[[ Given data, beginning ]]

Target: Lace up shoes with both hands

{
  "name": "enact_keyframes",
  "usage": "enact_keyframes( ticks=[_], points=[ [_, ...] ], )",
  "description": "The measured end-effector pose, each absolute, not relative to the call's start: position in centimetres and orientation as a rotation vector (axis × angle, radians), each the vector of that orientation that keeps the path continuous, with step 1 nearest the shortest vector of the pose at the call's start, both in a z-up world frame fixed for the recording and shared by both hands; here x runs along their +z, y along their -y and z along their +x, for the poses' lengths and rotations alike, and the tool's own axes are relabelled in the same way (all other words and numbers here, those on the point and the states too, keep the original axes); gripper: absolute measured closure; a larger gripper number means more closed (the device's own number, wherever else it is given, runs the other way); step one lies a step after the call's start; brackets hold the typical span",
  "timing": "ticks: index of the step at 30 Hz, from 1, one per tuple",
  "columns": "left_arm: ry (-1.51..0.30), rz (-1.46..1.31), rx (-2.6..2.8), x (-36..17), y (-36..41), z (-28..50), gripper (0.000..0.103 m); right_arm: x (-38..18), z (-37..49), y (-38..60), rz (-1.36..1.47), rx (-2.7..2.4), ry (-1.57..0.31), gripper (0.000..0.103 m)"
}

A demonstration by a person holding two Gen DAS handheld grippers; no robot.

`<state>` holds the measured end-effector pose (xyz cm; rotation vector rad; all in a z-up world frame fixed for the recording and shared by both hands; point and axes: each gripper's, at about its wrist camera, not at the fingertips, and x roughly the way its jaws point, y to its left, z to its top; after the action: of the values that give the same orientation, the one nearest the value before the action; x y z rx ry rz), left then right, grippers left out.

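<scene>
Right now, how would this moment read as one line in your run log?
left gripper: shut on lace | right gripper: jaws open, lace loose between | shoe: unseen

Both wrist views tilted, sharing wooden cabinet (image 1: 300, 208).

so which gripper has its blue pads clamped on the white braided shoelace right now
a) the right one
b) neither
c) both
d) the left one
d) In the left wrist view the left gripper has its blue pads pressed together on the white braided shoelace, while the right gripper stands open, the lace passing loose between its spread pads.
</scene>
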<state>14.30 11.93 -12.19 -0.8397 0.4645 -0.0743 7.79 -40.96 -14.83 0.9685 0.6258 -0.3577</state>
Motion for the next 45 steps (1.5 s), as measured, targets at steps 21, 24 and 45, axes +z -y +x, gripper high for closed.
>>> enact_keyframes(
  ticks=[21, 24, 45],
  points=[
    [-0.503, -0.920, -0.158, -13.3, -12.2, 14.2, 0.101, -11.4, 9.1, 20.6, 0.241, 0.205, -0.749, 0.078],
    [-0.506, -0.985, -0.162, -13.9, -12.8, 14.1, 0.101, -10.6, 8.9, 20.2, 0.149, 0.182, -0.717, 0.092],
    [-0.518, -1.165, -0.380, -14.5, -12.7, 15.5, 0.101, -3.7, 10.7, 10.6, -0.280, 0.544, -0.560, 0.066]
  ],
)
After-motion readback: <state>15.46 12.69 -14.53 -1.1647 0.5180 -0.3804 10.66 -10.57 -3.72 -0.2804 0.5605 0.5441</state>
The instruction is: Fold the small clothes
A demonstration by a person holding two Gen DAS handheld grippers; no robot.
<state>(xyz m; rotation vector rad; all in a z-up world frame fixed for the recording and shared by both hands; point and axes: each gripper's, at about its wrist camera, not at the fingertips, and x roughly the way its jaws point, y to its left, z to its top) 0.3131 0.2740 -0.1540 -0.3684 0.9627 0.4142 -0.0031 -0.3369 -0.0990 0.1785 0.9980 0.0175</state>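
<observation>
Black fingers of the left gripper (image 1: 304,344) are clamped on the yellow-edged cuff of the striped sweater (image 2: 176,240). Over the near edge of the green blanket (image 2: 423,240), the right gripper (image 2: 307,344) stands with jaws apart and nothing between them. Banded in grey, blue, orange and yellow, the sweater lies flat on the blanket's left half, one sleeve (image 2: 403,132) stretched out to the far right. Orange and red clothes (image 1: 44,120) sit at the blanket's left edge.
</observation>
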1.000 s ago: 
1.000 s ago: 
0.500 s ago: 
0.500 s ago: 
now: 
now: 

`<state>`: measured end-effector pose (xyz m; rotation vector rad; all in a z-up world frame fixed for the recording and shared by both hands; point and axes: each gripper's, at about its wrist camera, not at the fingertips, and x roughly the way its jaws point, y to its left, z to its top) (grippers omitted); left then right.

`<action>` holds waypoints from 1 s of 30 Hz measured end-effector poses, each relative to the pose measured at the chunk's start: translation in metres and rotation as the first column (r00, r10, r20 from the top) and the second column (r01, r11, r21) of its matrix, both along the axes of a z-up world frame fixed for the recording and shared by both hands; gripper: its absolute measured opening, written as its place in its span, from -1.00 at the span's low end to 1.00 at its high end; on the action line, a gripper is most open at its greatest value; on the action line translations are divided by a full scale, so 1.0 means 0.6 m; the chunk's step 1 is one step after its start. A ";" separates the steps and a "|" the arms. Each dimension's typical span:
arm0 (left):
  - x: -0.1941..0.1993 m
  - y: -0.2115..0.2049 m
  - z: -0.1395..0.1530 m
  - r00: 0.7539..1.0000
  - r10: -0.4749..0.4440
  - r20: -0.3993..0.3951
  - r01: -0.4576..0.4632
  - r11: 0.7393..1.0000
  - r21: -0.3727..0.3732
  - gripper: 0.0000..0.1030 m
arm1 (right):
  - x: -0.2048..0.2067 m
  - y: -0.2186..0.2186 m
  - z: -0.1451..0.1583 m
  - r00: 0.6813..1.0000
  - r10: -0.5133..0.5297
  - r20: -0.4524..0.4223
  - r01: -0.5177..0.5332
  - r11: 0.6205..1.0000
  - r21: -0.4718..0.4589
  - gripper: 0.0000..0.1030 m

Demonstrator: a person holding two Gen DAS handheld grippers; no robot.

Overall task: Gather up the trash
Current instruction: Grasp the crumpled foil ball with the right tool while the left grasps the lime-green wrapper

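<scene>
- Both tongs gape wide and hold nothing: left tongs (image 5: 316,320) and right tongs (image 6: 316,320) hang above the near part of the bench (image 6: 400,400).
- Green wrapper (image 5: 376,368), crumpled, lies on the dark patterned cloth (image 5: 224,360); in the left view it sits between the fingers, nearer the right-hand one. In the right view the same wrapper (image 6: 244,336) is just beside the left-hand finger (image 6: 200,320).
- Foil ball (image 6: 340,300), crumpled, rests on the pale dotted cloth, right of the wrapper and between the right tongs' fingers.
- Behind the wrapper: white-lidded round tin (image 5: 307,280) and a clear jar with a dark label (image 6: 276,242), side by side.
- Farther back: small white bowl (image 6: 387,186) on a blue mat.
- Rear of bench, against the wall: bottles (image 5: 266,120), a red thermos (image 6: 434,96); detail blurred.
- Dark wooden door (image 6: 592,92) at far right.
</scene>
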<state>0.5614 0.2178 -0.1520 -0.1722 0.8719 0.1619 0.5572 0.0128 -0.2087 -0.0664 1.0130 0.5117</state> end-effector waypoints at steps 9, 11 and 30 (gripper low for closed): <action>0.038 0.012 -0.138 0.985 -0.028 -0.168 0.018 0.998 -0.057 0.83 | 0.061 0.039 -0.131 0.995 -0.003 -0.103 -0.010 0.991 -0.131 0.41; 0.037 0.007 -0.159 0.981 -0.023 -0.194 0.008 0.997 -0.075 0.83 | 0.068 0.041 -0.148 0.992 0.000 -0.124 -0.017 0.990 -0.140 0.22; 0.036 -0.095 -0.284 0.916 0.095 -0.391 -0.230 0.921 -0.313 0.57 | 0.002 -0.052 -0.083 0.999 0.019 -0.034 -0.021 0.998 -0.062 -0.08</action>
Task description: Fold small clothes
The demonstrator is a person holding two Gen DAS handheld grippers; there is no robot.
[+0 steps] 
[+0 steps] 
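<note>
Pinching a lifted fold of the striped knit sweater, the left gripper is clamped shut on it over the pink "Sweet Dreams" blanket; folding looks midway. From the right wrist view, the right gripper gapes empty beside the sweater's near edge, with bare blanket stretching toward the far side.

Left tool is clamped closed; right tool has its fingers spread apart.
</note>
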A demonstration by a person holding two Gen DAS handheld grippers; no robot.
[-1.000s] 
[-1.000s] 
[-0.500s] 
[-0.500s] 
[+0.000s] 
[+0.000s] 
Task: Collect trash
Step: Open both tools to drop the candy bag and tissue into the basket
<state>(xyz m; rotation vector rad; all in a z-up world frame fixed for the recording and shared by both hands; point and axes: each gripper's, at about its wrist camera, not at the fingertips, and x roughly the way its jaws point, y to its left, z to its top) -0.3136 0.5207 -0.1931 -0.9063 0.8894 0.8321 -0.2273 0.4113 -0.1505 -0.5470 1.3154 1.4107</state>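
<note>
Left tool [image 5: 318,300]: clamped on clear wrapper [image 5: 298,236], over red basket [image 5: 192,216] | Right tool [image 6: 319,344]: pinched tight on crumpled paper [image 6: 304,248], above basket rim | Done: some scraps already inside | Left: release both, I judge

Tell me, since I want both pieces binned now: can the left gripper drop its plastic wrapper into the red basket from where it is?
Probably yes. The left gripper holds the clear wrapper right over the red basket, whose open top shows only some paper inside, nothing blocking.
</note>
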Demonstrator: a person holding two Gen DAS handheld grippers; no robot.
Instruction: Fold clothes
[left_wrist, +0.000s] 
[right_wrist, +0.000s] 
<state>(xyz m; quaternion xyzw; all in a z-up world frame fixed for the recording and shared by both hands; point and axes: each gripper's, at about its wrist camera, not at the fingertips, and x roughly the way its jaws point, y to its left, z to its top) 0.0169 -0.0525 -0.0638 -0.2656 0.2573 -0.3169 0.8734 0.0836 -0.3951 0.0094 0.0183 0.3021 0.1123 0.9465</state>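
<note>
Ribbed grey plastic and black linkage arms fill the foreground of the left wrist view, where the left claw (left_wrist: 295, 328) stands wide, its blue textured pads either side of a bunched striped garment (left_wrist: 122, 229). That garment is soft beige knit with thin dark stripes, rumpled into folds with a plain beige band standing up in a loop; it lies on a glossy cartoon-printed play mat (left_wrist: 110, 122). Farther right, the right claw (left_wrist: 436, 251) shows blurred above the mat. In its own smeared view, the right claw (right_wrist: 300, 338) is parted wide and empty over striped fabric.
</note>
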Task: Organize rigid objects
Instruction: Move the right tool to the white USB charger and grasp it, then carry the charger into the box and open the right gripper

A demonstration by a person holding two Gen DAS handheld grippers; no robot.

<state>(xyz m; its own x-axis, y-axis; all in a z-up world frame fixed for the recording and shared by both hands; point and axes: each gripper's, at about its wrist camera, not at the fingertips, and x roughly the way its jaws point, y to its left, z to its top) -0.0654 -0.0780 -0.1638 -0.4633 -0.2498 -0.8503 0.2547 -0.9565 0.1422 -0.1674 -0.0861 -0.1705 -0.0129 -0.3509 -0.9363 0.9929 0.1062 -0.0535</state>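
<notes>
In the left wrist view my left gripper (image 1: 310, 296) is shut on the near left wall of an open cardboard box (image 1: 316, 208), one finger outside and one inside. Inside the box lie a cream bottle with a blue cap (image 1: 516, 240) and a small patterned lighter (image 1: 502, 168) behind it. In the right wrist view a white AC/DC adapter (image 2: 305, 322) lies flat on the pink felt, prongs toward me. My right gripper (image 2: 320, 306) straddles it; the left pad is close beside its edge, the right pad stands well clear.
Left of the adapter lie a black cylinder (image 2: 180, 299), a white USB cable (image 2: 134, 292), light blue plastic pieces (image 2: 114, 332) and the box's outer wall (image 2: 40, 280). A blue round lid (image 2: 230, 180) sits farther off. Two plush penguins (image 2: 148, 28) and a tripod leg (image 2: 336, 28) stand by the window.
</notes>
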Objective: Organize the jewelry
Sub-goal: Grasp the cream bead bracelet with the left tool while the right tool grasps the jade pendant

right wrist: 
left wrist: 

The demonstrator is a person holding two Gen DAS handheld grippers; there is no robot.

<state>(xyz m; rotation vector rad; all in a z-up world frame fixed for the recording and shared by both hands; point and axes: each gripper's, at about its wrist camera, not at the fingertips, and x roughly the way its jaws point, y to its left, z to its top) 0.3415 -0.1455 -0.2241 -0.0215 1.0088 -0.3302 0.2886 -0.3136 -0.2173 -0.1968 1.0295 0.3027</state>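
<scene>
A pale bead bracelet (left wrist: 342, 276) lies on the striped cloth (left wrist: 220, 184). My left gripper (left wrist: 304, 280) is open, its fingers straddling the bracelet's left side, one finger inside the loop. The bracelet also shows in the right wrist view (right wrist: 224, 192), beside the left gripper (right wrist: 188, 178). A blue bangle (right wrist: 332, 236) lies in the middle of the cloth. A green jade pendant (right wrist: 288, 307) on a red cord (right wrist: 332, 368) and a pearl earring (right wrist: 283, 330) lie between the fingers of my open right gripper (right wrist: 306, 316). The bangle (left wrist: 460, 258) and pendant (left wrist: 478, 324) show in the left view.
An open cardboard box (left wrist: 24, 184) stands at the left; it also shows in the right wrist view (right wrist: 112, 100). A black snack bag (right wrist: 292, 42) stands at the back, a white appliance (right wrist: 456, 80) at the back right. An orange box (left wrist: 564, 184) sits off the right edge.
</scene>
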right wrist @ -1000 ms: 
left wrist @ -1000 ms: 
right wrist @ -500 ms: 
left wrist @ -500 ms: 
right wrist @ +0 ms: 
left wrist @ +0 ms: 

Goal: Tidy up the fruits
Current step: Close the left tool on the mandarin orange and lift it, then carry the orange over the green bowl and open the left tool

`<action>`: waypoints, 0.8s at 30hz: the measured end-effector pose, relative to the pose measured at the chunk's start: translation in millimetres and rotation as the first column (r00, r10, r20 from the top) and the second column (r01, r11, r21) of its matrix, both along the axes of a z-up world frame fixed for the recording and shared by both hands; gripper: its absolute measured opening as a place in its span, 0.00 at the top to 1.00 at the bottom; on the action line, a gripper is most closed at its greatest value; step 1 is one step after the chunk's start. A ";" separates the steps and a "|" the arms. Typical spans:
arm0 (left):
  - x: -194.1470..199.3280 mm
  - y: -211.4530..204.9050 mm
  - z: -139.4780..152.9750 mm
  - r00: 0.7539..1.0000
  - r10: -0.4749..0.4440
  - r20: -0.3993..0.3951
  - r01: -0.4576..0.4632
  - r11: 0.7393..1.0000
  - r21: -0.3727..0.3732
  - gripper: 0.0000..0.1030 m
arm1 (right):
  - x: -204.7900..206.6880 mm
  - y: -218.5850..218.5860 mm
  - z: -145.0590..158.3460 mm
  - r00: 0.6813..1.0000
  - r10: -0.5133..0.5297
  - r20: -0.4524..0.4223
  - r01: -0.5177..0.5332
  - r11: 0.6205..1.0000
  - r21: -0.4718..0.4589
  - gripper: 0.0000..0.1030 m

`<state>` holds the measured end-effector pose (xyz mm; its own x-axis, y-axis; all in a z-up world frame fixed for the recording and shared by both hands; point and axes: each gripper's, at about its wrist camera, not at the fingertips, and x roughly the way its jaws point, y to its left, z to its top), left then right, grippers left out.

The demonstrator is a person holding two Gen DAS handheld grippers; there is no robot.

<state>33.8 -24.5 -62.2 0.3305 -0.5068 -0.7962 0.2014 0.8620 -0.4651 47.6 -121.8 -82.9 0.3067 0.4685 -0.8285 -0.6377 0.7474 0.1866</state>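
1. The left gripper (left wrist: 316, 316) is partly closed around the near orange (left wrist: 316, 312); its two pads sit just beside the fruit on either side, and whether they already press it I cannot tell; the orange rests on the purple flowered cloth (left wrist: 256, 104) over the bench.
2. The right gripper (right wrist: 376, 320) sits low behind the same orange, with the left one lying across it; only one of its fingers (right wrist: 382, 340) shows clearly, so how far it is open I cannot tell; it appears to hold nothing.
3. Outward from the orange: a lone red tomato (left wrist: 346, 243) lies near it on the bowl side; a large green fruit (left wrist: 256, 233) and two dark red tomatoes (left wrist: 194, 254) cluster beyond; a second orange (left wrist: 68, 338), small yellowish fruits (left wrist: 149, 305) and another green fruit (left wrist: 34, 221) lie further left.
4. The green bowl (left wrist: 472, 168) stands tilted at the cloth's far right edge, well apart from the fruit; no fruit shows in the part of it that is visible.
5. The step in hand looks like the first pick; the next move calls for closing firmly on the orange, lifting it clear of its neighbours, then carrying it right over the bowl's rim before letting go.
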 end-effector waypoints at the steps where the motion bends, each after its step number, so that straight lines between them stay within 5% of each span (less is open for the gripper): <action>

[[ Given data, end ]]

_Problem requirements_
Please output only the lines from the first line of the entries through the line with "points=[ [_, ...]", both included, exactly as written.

_Answer section_
Target: Lace up shoes with both hands

{
  "name": "enact_keyframes",
  "usage": "enact_keyframes( ticks=[_], points=[ [_, ...] ], )",

The answer has nothing more to it.